Possible virtio bug, ideas needed

Gernot Poerner <gernot.poerner@xxxxxxxxx> · Tue, 17 May 2022 16:21:55 +0200

Hi list,

I hope this is the right place to ask - if not please show me a better
place to submit this.

I am facing a problem with the virtio network driver which we were not
able to resolve yet
so I'm now pretty convinced now that this is really a bug.

Thing is - I cannot "make it fail" in a reproducable way in our
environment but it happens pretty
regularly, always with the same effect. Also, since it happens on
production Vms the need to
get them working again is pretty high.
I have set up a new cluster lately where it happens more often then in
the "standard"
environment so I was at least able to dig a bit deeper into it and do
some more tests.

The environment is a ganeti cluster running qemu-kvm as the
hypervisor. The underlying
Hardware is 64Bit X86 Intel with Mellanox network adapters (Connect-X
4 & 5). The vms are
connected via tap interfaces to a linux brige on the host nodes. I am
using both regular vlans
and vxlan (happens in both environments.)
The host and guest OS is Debian 10 Buster, running the same kernel
from backports (currently 5.10.0-0.bpo.12-amd64)

After a seemingly random time, Vms suddenly get inaccessible over the
network. A reboot
fixes it (soft or hard, doesn't matter), also a Vm migration fixes it.

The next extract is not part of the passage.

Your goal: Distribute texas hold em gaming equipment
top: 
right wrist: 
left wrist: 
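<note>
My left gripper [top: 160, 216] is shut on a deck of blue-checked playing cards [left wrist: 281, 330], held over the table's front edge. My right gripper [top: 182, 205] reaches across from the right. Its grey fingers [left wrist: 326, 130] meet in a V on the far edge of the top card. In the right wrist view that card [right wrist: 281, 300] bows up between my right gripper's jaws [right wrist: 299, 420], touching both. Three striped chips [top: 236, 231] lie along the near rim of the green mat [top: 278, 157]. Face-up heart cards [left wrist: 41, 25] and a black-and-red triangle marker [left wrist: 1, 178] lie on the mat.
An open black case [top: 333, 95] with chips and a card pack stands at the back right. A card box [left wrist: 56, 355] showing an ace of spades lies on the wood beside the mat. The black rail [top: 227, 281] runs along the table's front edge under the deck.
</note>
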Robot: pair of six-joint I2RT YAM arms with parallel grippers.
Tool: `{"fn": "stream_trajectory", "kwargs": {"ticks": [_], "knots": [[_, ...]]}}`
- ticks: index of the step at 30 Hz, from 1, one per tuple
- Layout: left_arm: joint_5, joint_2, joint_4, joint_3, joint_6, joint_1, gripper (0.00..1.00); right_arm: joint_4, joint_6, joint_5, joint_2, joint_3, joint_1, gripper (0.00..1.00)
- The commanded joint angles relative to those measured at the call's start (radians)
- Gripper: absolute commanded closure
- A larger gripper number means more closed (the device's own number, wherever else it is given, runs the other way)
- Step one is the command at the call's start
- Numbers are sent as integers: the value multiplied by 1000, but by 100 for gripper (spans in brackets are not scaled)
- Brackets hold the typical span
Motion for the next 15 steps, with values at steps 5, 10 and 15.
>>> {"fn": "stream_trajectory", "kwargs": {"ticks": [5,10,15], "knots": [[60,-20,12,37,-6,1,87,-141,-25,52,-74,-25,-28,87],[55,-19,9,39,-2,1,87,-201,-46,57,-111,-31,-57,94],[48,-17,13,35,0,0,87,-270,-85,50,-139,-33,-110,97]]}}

When looking at the traffic with tcpdump, the problem seems to be the incoming
queue of the eth0 adapter inside the VM doesn't recieve any packets anymore.

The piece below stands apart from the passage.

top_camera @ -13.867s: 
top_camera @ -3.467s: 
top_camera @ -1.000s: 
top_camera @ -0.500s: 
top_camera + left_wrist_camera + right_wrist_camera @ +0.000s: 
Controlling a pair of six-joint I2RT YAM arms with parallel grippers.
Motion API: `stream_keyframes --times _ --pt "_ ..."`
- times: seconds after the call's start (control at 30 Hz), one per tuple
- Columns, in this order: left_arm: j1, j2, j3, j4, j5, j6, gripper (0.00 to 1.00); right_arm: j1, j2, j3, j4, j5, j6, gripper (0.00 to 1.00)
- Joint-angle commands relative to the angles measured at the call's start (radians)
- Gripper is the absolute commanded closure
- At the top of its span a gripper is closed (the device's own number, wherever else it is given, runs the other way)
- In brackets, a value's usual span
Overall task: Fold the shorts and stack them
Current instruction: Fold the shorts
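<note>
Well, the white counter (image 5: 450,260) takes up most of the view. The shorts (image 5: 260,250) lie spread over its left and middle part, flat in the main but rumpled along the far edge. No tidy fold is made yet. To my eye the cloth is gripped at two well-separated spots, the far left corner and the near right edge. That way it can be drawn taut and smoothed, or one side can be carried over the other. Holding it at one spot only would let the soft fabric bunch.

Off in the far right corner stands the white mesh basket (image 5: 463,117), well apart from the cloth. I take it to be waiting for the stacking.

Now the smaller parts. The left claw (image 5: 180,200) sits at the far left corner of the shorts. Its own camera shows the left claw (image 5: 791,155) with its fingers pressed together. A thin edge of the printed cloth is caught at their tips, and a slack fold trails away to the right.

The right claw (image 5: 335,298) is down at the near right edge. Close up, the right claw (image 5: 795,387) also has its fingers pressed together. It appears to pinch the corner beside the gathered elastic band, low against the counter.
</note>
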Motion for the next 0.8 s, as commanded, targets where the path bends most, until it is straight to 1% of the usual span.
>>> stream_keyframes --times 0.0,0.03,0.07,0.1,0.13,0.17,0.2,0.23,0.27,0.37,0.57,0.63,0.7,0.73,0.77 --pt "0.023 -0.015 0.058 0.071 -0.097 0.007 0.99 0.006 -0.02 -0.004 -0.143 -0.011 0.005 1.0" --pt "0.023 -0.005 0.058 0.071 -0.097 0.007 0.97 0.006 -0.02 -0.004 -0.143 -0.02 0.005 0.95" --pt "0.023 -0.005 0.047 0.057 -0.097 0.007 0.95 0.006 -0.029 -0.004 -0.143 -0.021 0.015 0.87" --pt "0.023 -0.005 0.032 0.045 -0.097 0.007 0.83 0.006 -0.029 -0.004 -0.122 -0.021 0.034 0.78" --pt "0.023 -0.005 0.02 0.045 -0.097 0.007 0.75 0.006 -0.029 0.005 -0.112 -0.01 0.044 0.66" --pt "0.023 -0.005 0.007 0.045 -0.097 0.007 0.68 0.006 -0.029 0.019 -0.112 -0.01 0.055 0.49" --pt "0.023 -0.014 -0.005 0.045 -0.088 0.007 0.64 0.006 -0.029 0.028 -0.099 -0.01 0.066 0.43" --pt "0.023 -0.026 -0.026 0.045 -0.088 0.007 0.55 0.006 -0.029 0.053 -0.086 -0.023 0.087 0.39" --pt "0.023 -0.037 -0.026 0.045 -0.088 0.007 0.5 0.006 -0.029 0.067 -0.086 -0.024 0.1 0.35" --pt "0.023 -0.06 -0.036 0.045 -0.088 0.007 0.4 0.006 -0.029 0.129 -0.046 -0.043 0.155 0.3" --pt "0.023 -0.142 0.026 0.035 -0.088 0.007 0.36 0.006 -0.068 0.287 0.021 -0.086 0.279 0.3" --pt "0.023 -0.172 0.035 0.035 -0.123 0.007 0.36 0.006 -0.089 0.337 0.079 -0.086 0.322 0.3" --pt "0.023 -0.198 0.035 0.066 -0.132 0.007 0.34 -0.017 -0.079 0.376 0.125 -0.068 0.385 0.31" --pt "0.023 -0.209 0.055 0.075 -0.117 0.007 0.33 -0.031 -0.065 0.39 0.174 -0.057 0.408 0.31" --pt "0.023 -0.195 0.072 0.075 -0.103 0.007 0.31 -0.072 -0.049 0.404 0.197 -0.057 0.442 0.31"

All other hops see all the packets, including request (arp) of the
broken VM. The answers
reach the tap interface but get dropped on their way to eth0.
Since even arp doesn't work anymore, the VM is then dead in the water.
The interface
still has a link, there are no log entires or anything useful in dmesg.

Things I already veriefied and tried:

- made sure it's not any kind of mac address conflict
- there are no iptables/ebtables involved anywhere
- ifdown/ifup eth0 inside the VM has no effect
- there is no qos/traffic control involved on the host node
- we upgraded the kernel on the host nodes and vms (from Debian 10s
4.19 standard to the current 5.10) - no change
- we upgraded qemu-kvm from 5.4 to 7.0 - no change
- we tested self compiled kernel 5.15 and even 5.18 rc 7 on the VMs - no change
- we upgraded the firmware on the Mellanox adapters - no change
- we disabled any offloads on the virtual interface - no change
- I even thought about a very far fetched idea regarding pause frames
but am pretty sure that is not the case here
- in addition to a reboot or migration, what fixes it is to do ifdown
eth0, rmmod virtio_net, modprobe virtio_net, ifup eth0
- this finally convinced me that it probably is something with the virtio driver
- it seems to happen only on high traffic Vms, although it's possible
it would happen on others too if they reached some kind of
uptime/amount of network traffic
- the amount of traffic passed on the eth interface seems pretty
different between similar vms which got hit

I am now at some kind of dead end and have no real idea what I could
further do, besides asking and maybe
creating a bug report.
I would be especially interested in any kind of idea or tip on which
counters or proc entries I could watch
or what could be done to do even deeper debugging when the issue
occurs. I can give many more details if needed
too.

Any hints or help would be greatly appreciated.

G